Ce choix représente un défi politique car, d’une part, la collégialité – principe fondamental pour le bon fonctionnement des universités – n’est pour l’instant pas assez présente dans les PRES et, d’autre part, nous devons veiller à ne pas laisser à l’écart les établissements hors PRES comme les universités d’Évry, de Paris 8 ou encore de Paris 10. Nous aurons un regard privilégié pour ces universités et continuerons notre soutien à chaque établissement comme auparavant à travers nos appels à projets régionaux et nos autres dispositifs.

En matière de recherche, nous nous appuyons sur un conseil scientifique paritaire composé de vingt grandes personnalités scientifiques. Son rôle consiste essentiellement en une expertise scientifique de la politique régionale. Il peut aussi être saisi par l’exécutif sur des sujets spécifiques comme sur les gaz de schiste en juin dernier.
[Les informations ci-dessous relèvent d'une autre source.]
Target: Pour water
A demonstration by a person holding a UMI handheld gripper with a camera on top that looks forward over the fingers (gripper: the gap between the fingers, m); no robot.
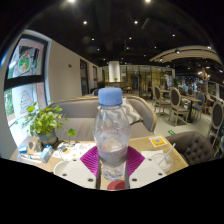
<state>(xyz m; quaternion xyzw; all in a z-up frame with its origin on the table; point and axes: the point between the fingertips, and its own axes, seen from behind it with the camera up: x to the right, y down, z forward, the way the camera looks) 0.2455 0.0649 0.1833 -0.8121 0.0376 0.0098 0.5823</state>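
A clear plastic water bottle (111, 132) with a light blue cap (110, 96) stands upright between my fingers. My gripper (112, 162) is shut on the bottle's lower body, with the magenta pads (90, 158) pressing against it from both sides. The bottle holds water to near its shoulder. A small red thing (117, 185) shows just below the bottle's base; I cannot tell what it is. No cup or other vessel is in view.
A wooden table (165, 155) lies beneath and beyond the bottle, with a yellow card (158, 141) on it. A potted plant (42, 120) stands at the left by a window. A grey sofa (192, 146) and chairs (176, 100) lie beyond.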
Quelles sont vos priorités en matière de recherche et d’enseignement supérieur ?

Nous en avons quatre : l’amélioration de la vie étudiante, l’emploi scientifique, l’aide à la mise en réseau des acteurs de la recherche et le soutien à la recherche fondamentale, le dialogue «sciences et société». Dans une région aussi vaste que l’Île-de-France, qui accueille plus de 600.000 étudiants, il est malheureusement très difficile d’apporter un soutien individualisé à chaque étudiant. Aussi avons-nous choisi d’aider de manière privilégiée les jeunes issus des milieux les plus modestes et par ailleurs d’engager des dépenses qui bénéficient à tous, comme les bibliothèques ou les maisons de l’étudiant.

Dans notre soutien à la recherche, nous privilégions la mise en réseau. Le dispositif Sésame vise par exemple le financement de gros équipements scientifiques permettant ainsi aux chercheurs de diverses équipes de travailler ensemble. Il en est de même pour les équipements financés via nos «domaines d’intérêt majeur». Notre objectif est de conduire davantage de jeunes à la réussite et de renforcer la recherche francilienne, notre région constituant aujourd’hui la première région scientifique d’Europe.



Comment vous positionnez-vous par rapport aux Investissements d’avenir ?

"Nous assistons à une montée en puissance de l’investissement des collectivités en faveur de l’enseignement supérieur"

Sur les Investissements d’avenir, plusieurs problèmes se posent. En premier lieu, il y a un risque – y compris à l’intérieur de notre région – de créer un système à deux vitesses, et ce au détriment de la réussite des jeunes et du renforcement de la recherche. Par ailleurs, les structures créées par les Investissement d’avenir, et en particulier les Idex, sont venues s’ajouter à toutes celles qui préexistaient. Le paysage de l’enseignement supérieur et de la recherche est aujourd’hui devenu illisible avec une multiplication de structures et d’établissements : fondations universitaires, PRES, pôles de compétitivité, RTRA, Idex, etc. Il faut le simplifier et faire en sorte qu’il permette un fonctionnement collégial des établissements.



Vous êtes vice-présidente de la commission Enseignement supérieur, recherche et innovation de l’ARF (Association des régions de France). En quoi les rapports entre les régions et l’enseignement supérieur ont-ils changé ?

Nous assistons à une montée en puissance de l’investissement des collectivités territoriales en faveur de l’enseignement supérieur. Le budget de l’Île-de-France pour ce secteur correspond à plus de 151 millions d’euros pour 2012, tout confondu. Le Plan campus et les Investissements d’avenir ont changé la donne. Si nous approuvons l’aide à la restructuration des sites universitaires et à l’amélioration des conditions de vie étudiante, nous ne pouvons que dénoncer l’idéologie du Plan campus, l’élitisme que sous-tend cette opération et le recours systématique à des partenariats public/privé. Nous avons besoin d’autonomie face à un État qui n’a qu’une seule envie : que les régions soient là juste pour boucler le tour de table financier des impulsions qu’il donne.